Till date my perception is StringTokenizer is slower than String.split();

Is that correct??



If so,

Here is a sequence of methods that need to be executed in sequence for splitting the String

In String class
String.split(regex) calls String.split(regex,limit)
String.split(regex,limit)  calls Pattern.compile(regex).split(this, limit)

In pattern class
Pattern.comile(regex) calls new Pattern(regex, flag)
in turn this constructor calls compile() method for creating an Instance of Pattern
after that.

Now in split method of pattern class, it created Matcher instance and until Matcher.find() it is doing normal split logic using string.substring()



So for simple splitting, It created an instance of Pattern and matcher and to get final result it need to pass all the above methods.

whereas In StringTokenizer it just has 3 calls internally and ofcourse hasMoreTokens() and nextToken()


scanToken() and string.substring() and setMaxDelimChar() and it is not creating any other class instances also like one it has done with string.split();

Constructior calls setMaxDelimChar
nextToken calls scanToken and string.substring()

So I would like to know which do you think is the better one.

Thanks
Sudhakar
0
Comment
Question by:sudhakar_koundinya
  • 3
  • 3
  • 2
  • +2
10 Comments
 
LVL 7

Assisted Solution

by:tomboshell
tomboshell earned 20 total points
ID: 11910220
I use both.  It is usually pretty minor so I have not noticed any difference in performance.  I tend to use split when I am looking at the solution with an array in my head.  Namely, I will need the first and third and the rest don't matter to me.  One interesting aspect with the split is with the variable arguements with Java5.  I will have to play around with that some time but it kinda gives me some ideas.

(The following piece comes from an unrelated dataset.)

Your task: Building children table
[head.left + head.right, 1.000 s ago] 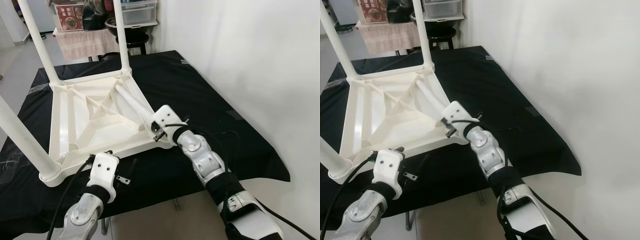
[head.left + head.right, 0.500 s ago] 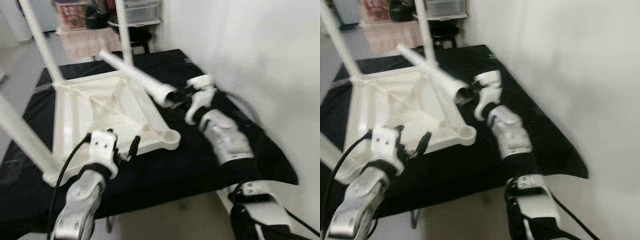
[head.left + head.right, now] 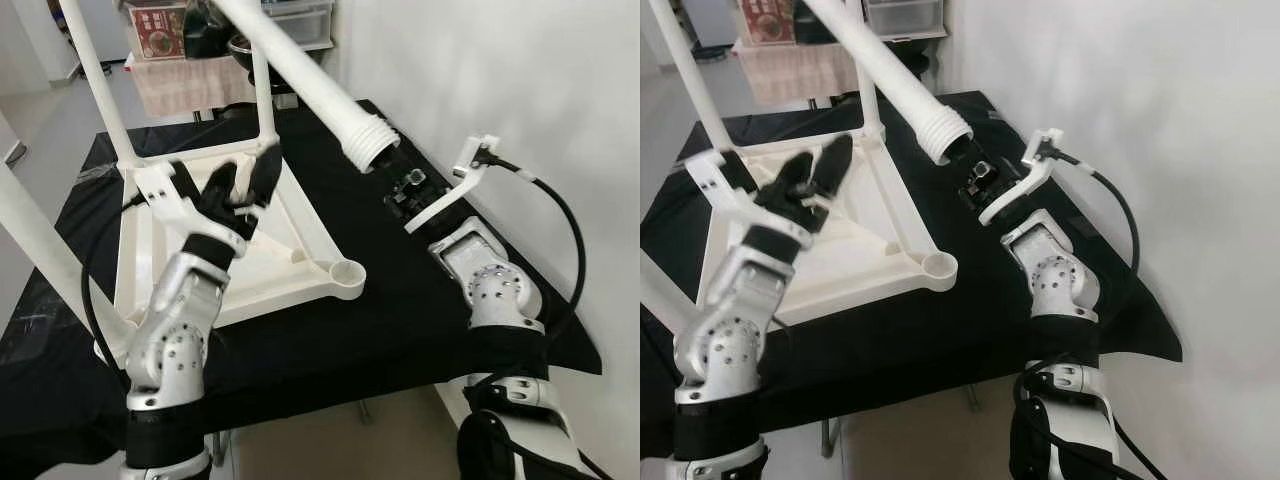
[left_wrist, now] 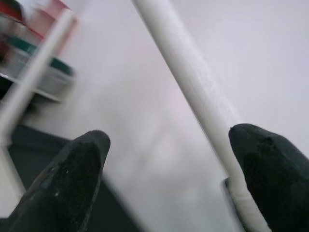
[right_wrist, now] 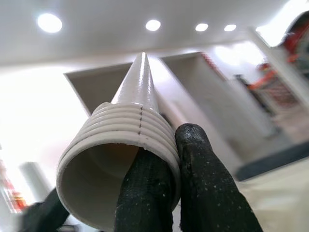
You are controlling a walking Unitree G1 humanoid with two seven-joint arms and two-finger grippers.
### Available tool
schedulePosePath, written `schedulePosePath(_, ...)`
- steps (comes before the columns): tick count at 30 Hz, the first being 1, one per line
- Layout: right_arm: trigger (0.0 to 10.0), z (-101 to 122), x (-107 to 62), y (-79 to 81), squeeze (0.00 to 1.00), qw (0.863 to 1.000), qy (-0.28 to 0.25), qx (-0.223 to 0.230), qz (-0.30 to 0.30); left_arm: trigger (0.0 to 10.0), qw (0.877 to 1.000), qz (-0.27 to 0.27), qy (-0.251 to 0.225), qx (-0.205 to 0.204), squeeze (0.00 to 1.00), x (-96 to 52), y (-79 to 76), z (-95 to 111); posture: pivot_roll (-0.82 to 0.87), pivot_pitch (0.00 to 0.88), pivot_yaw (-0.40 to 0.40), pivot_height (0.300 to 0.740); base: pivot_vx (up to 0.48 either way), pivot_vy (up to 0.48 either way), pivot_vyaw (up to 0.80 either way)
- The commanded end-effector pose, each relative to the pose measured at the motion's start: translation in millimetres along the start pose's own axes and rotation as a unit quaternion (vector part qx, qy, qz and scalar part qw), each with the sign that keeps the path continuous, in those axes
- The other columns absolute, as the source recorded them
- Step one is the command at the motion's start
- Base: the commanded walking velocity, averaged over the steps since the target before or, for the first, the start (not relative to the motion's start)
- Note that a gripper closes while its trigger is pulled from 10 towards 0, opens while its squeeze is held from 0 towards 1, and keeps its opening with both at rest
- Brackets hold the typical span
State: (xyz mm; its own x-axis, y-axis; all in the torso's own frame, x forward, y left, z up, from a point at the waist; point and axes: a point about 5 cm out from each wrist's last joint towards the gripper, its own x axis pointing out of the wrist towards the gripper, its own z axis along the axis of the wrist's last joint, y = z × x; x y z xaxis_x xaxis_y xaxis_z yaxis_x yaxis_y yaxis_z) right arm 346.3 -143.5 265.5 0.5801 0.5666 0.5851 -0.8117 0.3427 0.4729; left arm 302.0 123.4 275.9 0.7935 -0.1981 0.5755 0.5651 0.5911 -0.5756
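Note:
The white children's table [image 3: 312, 238] lies upside down on a black cloth. Three legs stand screwed in: two at the back [image 3: 95, 80] [image 3: 264, 112] and one at the front left [image 3: 40, 262]. The front right corner socket [image 3: 347, 275] is empty. My right gripper [image 3: 392, 178] is shut on the ribbed threaded end of a loose white leg [image 3: 300, 70], held in the air above the table's right side and slanting up toward the back left; the right wrist view shows the grip [image 5: 169, 145]. My left gripper [image 3: 240, 180] hangs open above the table's underside, beside that leg [image 4: 193, 82].
The black cloth [image 3: 400, 310] covers a work table that ends just before me. A white wall [image 3: 520, 80] runs close along the right. Behind the table stand a dark stool and a shelf with boxes and bins [image 3: 160, 30].
My right gripper has lifted the loose leg off the table's underside, up and to the right. My left gripper has risen from the front edge to above the table.

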Motion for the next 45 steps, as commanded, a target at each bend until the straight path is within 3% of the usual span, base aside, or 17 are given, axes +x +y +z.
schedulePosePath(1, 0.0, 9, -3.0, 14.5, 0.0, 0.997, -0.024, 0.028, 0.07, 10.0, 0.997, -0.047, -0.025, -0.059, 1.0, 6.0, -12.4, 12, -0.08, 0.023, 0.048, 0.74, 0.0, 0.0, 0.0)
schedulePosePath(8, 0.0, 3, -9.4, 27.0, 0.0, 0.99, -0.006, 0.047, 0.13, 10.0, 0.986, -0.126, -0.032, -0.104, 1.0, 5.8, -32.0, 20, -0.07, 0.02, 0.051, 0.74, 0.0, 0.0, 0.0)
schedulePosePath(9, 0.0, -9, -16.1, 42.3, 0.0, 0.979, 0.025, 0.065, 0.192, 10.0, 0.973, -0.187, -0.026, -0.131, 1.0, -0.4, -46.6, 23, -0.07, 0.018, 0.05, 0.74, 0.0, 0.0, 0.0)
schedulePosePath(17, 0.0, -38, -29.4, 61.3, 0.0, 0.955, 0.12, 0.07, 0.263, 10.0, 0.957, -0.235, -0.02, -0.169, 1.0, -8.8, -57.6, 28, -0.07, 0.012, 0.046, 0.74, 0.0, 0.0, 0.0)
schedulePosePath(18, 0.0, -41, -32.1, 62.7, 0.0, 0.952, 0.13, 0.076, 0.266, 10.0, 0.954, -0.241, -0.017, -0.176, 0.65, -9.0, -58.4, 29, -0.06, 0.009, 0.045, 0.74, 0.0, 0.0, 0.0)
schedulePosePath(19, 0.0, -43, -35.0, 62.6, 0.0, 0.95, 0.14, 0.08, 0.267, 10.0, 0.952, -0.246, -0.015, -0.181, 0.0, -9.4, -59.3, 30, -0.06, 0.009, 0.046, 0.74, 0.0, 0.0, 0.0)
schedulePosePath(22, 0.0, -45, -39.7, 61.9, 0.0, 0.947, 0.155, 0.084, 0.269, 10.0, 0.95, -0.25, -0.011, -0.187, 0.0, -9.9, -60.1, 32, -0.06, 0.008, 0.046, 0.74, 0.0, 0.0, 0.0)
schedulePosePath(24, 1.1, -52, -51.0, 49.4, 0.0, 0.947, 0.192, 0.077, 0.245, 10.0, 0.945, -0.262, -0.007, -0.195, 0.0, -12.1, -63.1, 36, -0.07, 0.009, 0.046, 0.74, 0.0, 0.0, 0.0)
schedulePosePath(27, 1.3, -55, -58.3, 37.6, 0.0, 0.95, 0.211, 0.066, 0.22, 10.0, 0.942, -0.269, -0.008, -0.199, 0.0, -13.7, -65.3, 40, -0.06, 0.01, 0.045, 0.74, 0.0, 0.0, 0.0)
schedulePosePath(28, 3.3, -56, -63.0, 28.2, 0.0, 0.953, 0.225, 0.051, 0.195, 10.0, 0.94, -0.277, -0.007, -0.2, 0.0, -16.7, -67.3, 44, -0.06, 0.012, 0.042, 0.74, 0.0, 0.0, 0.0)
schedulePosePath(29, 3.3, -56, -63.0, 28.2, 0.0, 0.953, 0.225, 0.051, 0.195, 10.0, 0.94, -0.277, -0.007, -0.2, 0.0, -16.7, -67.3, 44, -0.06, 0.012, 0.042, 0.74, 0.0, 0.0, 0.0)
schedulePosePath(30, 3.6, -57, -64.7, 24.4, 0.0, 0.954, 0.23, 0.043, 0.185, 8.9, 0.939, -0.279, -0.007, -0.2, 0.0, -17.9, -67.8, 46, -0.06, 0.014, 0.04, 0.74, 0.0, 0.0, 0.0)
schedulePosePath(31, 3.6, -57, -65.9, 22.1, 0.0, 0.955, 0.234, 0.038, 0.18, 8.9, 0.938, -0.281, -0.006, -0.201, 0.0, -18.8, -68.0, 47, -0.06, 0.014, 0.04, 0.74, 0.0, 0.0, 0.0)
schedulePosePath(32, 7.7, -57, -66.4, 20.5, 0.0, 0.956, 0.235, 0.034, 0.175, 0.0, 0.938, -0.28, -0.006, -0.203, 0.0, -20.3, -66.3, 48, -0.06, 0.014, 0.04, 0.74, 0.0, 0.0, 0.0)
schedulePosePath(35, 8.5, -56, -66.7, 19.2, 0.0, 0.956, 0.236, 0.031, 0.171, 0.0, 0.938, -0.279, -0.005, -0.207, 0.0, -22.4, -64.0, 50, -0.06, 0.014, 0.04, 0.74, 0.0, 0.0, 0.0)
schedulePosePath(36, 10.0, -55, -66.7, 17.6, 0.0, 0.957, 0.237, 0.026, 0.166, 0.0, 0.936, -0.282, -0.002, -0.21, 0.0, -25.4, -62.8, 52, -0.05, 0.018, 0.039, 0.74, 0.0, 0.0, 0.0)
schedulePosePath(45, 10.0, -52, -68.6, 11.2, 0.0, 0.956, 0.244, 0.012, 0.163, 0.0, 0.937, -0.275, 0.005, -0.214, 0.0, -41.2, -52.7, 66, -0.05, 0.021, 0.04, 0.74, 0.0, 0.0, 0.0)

The StringTokenizer is great when wanting to work with multiple deliminators and allows control similar to the collections package.  I kinda feel that using it requires that you have a more fine-grained control over what you do/need with the string.
 
0
 
LVL 35

Assisted Solution

by:girionis
girionis earned 20 total points
ID: 11910252
Some info:

StringTokenizer vs. Splitting Strings

This feature actually appeared in J2SE 1.4, but is noteworthy anyway as a new method for splitting strings. The legacy class StringTokenizer (in the java.util package) breaks a given string into distinct String elements, using whitespace or some other delimiter specified explicitly. For example,

    StringTokenizer st = new StringTokenizer("This is a string");
    while (st.hasMoreTokens()) {
        System.out.println(st.nextToken());
    }

results in the output

    This
    is
    a
    string

However, one problem is that it discards tokens that are empty strings, and is unreliable when meant to be used as a string iterator. For example,

    // note two consecutive commas separating an empty string
    StringTokenizer st = new StringTokenizer("This,is,,string", ","); // specify comma delimiter
    while (st.hasMoreTokens()) {
        System.out.println(st.nextToken());
    }

results in the output

    This
    is
    string

This introduces a problem parsing comma-separated values where empty strings are valid and should be preserved. With StringTokenizer, the only method for detecting them is to use the variant that also returns the delimiters, making the code more complex.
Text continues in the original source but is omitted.